### [Task statement]
Could every line below be written out exactly as it appears?

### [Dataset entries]
╔══
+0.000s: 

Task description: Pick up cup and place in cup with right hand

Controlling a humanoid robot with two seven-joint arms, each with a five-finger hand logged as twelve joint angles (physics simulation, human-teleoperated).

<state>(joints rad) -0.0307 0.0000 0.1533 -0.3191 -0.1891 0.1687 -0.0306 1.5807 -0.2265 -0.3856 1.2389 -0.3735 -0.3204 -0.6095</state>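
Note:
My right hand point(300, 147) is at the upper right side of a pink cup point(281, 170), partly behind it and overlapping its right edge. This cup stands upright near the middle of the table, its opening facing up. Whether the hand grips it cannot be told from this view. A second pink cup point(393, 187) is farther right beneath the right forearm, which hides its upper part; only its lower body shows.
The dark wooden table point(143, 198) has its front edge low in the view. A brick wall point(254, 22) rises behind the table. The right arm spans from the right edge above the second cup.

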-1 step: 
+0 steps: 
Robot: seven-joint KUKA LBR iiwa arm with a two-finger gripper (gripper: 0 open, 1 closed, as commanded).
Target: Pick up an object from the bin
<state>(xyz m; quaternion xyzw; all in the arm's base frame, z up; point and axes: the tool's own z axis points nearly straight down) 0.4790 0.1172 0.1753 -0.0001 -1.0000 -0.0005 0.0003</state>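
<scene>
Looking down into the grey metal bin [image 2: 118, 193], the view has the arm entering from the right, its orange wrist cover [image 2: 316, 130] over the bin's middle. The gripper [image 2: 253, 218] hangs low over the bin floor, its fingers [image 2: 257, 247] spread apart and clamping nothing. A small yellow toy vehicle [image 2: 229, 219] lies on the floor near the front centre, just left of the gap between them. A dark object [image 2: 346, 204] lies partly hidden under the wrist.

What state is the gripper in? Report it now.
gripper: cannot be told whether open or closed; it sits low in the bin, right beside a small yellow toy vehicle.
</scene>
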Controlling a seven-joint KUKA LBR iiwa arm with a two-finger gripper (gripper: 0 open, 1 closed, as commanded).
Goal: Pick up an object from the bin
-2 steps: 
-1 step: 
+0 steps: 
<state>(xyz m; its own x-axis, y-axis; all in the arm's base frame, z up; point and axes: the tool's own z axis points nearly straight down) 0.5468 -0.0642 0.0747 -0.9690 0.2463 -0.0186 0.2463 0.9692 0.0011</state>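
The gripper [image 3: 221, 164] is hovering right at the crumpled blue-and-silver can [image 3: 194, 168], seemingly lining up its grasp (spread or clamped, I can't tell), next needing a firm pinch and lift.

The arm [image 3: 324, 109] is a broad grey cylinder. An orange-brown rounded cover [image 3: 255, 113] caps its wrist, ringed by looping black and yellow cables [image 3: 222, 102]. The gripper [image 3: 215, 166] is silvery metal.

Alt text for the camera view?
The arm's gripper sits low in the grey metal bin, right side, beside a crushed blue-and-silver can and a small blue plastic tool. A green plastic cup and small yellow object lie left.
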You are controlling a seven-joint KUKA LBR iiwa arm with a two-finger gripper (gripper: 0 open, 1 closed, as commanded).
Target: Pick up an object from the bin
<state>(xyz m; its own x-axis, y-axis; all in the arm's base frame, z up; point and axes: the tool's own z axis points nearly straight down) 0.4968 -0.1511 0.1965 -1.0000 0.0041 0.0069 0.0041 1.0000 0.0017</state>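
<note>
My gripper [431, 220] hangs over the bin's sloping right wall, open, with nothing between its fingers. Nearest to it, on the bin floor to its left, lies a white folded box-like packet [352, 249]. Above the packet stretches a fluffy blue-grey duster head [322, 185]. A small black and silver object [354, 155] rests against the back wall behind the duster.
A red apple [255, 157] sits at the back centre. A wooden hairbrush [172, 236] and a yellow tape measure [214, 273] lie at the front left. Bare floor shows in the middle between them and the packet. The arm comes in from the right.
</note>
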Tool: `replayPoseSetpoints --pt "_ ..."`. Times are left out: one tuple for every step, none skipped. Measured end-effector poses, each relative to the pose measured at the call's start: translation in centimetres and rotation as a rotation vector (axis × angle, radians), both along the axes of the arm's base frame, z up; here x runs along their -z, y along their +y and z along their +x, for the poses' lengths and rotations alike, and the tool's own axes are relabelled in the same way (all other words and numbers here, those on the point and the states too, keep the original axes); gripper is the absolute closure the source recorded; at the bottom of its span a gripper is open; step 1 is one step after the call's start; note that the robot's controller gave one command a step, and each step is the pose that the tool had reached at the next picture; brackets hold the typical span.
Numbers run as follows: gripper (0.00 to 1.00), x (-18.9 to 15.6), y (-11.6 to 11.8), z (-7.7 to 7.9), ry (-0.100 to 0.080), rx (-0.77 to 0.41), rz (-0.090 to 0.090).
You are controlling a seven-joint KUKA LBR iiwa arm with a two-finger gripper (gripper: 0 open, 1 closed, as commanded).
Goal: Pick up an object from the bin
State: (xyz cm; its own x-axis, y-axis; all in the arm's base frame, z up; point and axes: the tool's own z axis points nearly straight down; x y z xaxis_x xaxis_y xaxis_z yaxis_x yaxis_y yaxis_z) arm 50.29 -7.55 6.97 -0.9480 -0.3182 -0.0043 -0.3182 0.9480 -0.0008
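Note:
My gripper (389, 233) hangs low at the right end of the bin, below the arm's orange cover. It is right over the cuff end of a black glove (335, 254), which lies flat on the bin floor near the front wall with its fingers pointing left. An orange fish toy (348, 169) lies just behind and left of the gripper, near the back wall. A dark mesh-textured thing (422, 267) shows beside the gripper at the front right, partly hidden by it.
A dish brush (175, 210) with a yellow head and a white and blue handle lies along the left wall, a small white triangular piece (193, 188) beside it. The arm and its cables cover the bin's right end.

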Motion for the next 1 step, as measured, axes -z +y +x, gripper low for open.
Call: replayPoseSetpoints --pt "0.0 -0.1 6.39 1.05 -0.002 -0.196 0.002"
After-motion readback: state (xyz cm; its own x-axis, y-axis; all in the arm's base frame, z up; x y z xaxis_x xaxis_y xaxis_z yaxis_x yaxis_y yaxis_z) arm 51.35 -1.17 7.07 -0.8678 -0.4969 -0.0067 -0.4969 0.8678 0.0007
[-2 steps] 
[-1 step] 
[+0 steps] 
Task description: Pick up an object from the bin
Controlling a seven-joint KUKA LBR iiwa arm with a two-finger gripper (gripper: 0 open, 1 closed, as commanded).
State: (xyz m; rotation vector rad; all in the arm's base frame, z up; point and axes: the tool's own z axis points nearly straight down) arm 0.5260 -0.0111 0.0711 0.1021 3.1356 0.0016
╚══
### [Solution to this problem]
+0.000s: 

Task description: Pick up cup and place in cup with right hand

Controlling a humanoid robot with two seven-joint arms, each with a five-finger hand logged as twelve joint angles (physics simulation, human-teleoperated).

<state>(joints rad) -0.0307 0.0000 0.1533 -0.3191 -0.1891 0.1687 -0.0306 1.5807 -0.2265 -0.3856 1.2389 -0.3735 -0.3204 -0.6095</state>
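Note:
My right hand point(300, 147) is at the upper right side of a pink cup point(281, 170), partly behind it and overlapping its right edge. This cup stands upright near the middle of the table, its opening facing up. Whether the hand grips it cannot be told from this view. A second pink cup point(393, 187) is farther right beneath the right forearm, which hides its upper part; only its lower body shows.
The dark wooden table point(143, 198) has its front edge low in the view. A brick wall point(254, 22) rises behind the table. The right arm spans from the right edge above the second cup.
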
-1 step: 
+0 steps: 
Robot: seven-joint KUKA LBR iiwa arm with a two-finger gripper (gripper: 0 open, 1 closed, as commanded).
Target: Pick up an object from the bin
<state>(xyz m; quaternion xyzw; all in the arm's base frame, z up; point and axes: the tool's own z axis points nearly straight down) 0.4790 0.1172 0.1753 -0.0001 -1.0000 -0.0005 0.0003</state>
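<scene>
Looking down into the grey metal bin [image 2: 118, 193], the view has the arm entering from the right, its orange wrist cover [image 2: 316, 130] over the bin's middle. The gripper [image 2: 253, 218] hangs low over the bin floor, its fingers [image 2: 257, 247] spread apart and clamping nothing. A small yellow toy vehicle [image 2: 229, 219] lies on the floor near the front centre, just left of the gap between them. A dark object [image 2: 346, 204] lies partly hidden under the wrist.

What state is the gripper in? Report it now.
gripper: cannot be told whether open or closed; it sits low in the bin, right beside a small yellow toy vehicle.
</scene>
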Controlling a seven-joint KUKA LBR iiwa arm with a two-finger gripper (gripper: 0 open, 1 closed, as commanded).
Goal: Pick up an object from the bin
-2 steps: 
-1 step: 
+0 steps: 
<state>(xyz m; its own x-axis, y-axis; all in the arm's base frame, z up; point and axes: the tool's own z axis points nearly straight down) 0.5468 -0.0642 0.0747 -0.9690 0.2463 -0.0186 0.2463 0.9692 0.0011</state>
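The gripper [image 3: 221, 164] is hovering right at the crumpled blue-and-silver can [image 3: 194, 168], seemingly lining up its grasp (spread or clamped, I can't tell), next needing a firm pinch and lift.

The arm [image 3: 324, 109] is a broad grey cylinder. An orange-brown rounded cover [image 3: 255, 113] caps its wrist, ringed by looping black and yellow cables [image 3: 222, 102]. The gripper [image 3: 215, 166] is silvery metal.

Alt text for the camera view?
The arm's gripper sits low in the grey metal bin, right side, beside a crushed blue-and-silver can and a small blue plastic tool. A green plastic cup and small yellow object lie left.
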You are controlling a seven-joint KUKA LBR iiwa arm with a two-finger gripper (gripper: 0 open, 1 closed, as commanded).
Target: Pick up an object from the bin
<state>(xyz m; its own x-axis, y-axis; all in the arm's base frame, z up; point and axes: the tool's own z axis points nearly straight down) 0.4968 -0.1511 0.1965 -1.0000 0.0041 0.0069 0.0041 1.0000 0.0017</state>
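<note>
My gripper [431, 220] hangs over the bin's sloping right wall, open, with nothing between its fingers. Nearest to it, on the bin floor to its left, lies a white folded box-like packet [352, 249]. Above the packet stretches a fluffy blue-grey duster head [322, 185]. A small black and silver object [354, 155] rests against the back wall behind the duster.
A red apple [255, 157] sits at the back centre. A wooden hairbrush [172, 236] and a yellow tape measure [214, 273] lie at the front left. Bare floor shows in the middle between them and the packet. The arm comes in from the right.
</note>
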Tool: `replayPoseSetpoints --pt "_ ..."`. Times are left out: one tuple for every step, none skipped. Measured end-effector poses, each relative to the pose measured at the call's start: translation in centimetres and rotation as a rotation vector (axis × angle, radians), both along the axes of the arm's base frame, z up; here x runs along their -z, y along their +y and z along their +x, for the poses' lengths and rotations alike, and the tool's own axes are relabelled in the same way (all other words and numbers here, those on the point and the states too, keep the original axes); gripper is the absolute closure the source recorded; at the bottom of its span a gripper is open; step 1 is one step after the call's start; note that the robot's controller gave one command a step, and each step is the pose that the tool had reached at the next picture; brackets hold the typical span.
Numbers run as follows: gripper (0.00 to 1.00), x (-18.9 to 15.6), y (-11.6 to 11.8), z (-7.7 to 7.9), ry (-0.100 to 0.080), rx (-0.77 to 0.41), rz (-0.090 to 0.090).
You are controlling a seven-joint KUKA LBR iiwa arm with a two-finger gripper (gripper: 0 open, 1 closed, as commanded).
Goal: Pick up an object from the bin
State: (xyz cm; its own x-axis, y-axis; all in the arm's base frame, z up; point and axes: the tool's own z axis points nearly straight down; x y z xaxis_x xaxis_y xaxis_z yaxis_x yaxis_y yaxis_z) arm 50.29 -7.55 6.97 -0.9480 -0.3182 -0.0043 -0.3182 0.9480 -0.0008
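Note:
My gripper (389, 233) hangs low at the right end of the bin, below the arm's orange cover. It is right over the cuff end of a black glove (335, 254), which lies flat on the bin floor near the front wall with its fingers pointing left. An orange fish toy (348, 169) lies just behind and left of the gripper, near the back wall. A dark mesh-textured thing (422, 267) shows beside the gripper at the front right, partly hidden by it.
A dish brush (175, 210) with a yellow head and a white and blue handle lies along the left wall, a small white triangular piece (193, 188) beside it. The arm and its cables cover the bin's right end.
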
Motion for the next 1 step, as measured, axes -z +y +x, gripper low for open.
Call: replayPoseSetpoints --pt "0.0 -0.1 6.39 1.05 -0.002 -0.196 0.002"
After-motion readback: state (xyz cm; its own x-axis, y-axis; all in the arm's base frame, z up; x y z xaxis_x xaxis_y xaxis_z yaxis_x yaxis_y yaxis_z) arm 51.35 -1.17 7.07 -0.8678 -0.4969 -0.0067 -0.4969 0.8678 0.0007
[-2 steps] 
[-1 step] 
[+0 steps] 
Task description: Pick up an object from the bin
Controlling a seven-joint KUKA LBR iiwa arm with a two-finger gripper (gripper: 0 open, 1 closed, as commanded).
State: (xyz m; rotation vector rad; all in the arm's base frame, z up; point and axes: the tool's own z axis points nearly straight down) arm 0.5260 -0.0111 0.0711 0.1021 3.1356 0.0016

This answer requires nothing more.